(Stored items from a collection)
= Beginning of Section =
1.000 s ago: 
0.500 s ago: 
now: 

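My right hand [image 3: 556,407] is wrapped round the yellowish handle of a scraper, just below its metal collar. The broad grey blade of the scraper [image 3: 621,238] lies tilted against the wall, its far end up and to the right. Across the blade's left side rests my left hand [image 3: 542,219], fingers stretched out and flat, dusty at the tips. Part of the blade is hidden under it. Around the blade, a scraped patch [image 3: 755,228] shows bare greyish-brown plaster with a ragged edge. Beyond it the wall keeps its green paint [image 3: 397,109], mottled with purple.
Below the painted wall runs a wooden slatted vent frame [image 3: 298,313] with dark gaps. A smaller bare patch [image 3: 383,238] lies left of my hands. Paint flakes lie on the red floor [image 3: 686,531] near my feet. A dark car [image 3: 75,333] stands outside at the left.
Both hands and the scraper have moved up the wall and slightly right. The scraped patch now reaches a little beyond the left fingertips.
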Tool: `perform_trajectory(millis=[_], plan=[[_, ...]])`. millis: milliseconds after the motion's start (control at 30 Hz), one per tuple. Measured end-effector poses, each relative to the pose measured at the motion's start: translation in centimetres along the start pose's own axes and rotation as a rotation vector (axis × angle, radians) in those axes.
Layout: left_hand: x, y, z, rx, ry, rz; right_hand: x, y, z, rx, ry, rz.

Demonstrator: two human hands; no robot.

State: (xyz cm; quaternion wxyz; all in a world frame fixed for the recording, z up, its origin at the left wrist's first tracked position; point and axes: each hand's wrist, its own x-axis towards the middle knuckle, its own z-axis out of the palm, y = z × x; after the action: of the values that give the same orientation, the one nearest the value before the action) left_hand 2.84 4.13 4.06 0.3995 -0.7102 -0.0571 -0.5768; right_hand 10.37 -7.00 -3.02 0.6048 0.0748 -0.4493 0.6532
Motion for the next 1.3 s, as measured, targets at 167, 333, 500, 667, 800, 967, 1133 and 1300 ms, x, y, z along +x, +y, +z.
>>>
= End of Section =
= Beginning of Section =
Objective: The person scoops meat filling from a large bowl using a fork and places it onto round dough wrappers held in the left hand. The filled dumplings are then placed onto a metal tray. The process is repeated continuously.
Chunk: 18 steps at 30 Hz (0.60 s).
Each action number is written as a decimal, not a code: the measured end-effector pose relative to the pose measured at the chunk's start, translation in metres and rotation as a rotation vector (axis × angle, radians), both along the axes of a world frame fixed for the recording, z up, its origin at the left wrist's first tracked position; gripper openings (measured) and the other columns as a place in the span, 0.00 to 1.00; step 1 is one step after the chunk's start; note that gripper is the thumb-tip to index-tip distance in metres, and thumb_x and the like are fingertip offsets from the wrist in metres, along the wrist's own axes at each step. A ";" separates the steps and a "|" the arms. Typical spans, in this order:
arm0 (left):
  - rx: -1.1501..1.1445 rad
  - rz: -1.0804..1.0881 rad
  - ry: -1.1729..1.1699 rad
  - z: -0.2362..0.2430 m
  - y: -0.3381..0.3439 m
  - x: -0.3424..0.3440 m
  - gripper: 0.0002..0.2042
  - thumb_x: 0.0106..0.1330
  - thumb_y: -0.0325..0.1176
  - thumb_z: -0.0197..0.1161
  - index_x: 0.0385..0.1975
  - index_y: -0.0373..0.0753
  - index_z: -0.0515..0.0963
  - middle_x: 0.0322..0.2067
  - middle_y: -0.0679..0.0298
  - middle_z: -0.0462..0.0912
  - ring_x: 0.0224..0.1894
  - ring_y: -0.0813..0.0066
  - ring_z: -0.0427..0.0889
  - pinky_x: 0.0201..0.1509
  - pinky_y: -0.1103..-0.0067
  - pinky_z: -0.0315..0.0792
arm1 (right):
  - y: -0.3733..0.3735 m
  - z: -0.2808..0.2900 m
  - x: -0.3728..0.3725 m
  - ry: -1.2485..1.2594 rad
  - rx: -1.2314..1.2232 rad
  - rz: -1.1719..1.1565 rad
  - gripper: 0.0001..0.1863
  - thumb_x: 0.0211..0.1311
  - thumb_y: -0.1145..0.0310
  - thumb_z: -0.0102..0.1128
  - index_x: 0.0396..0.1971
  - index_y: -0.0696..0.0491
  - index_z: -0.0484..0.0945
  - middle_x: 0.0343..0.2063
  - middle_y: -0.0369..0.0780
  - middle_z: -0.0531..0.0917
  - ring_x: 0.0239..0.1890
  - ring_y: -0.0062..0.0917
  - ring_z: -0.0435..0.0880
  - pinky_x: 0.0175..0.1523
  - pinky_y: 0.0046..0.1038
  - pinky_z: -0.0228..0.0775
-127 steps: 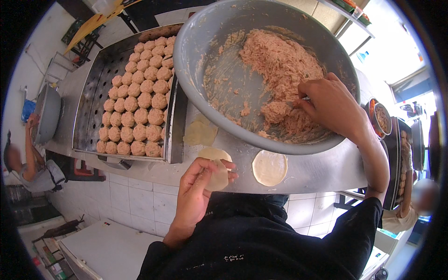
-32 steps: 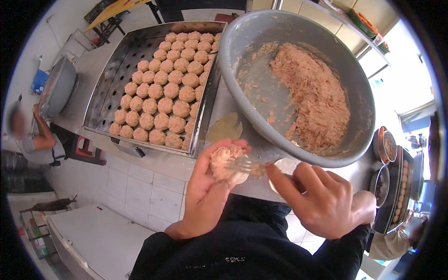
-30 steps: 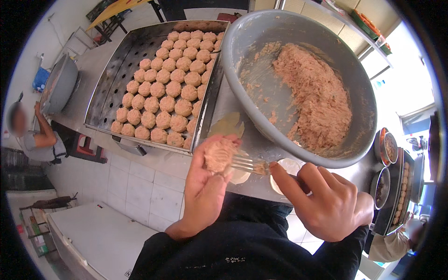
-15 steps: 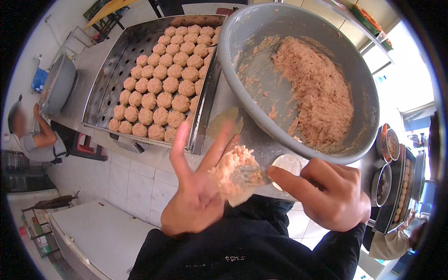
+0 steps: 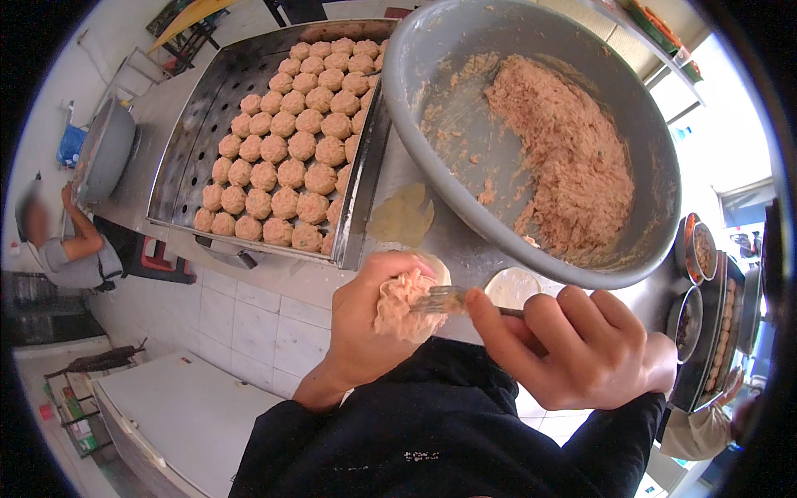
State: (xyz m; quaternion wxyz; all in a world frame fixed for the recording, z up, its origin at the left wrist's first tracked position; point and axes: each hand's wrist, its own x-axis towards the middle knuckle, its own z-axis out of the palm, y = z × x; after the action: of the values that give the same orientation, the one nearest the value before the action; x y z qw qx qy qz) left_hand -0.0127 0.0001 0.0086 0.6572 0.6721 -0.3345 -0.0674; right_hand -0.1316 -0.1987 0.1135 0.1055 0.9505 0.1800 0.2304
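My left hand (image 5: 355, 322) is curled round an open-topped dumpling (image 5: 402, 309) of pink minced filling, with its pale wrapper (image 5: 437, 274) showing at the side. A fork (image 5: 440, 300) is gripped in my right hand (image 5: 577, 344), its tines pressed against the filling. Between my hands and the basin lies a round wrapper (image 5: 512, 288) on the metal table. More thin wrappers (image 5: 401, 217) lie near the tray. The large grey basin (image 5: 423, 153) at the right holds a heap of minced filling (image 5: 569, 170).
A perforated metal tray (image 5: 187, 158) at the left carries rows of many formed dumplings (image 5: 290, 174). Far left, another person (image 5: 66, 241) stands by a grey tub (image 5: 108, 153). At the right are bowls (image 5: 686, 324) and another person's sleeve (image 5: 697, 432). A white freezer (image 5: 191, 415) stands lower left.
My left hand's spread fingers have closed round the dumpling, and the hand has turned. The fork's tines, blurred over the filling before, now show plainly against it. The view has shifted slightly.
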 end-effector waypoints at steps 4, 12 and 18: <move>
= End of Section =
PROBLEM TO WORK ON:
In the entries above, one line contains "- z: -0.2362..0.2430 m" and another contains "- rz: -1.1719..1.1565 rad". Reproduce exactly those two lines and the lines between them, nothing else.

RESULT:
  - z: -0.2362..0.2430 m
  - y: -0.3381..0.3439 m
  - x: -0.3424..0.3440 m
  - gripper: 0.0002..0.2042
  - thumb_x: 0.0106..0.1330
  - thumb_y: -0.0325..0.1176
  - thumb_z: -0.0197..0.1161
  - index_x: 0.0385..0.1975
  - index_y: -0.0373..0.0753
  - index_z: -0.0515..0.0963
  - middle_x: 0.0322..0.2067
  - middle_y: -0.0679..0.0298
  - middle_z: -0.0462..0.0912
  - ring_x: 0.0224..0.1894
  - ring_y: -0.0813..0.0066
  - ring_z: -0.0427..0.0889
  - pinky_x: 0.0201..0.1509
  - pinky_y: -0.1103..-0.0067
  - pinky_z: -0.0315..0.0792
arm1 (right):
  - y: -0.3733..0.3735 m
  - z: -0.2808..0.2900 m
  - x: -0.3728..0.3725 m
  - ry: -1.2485..1.2594 rad
  - rx: -1.2314..1.2232 rad
  - rz: -1.1719..1.1565 rad

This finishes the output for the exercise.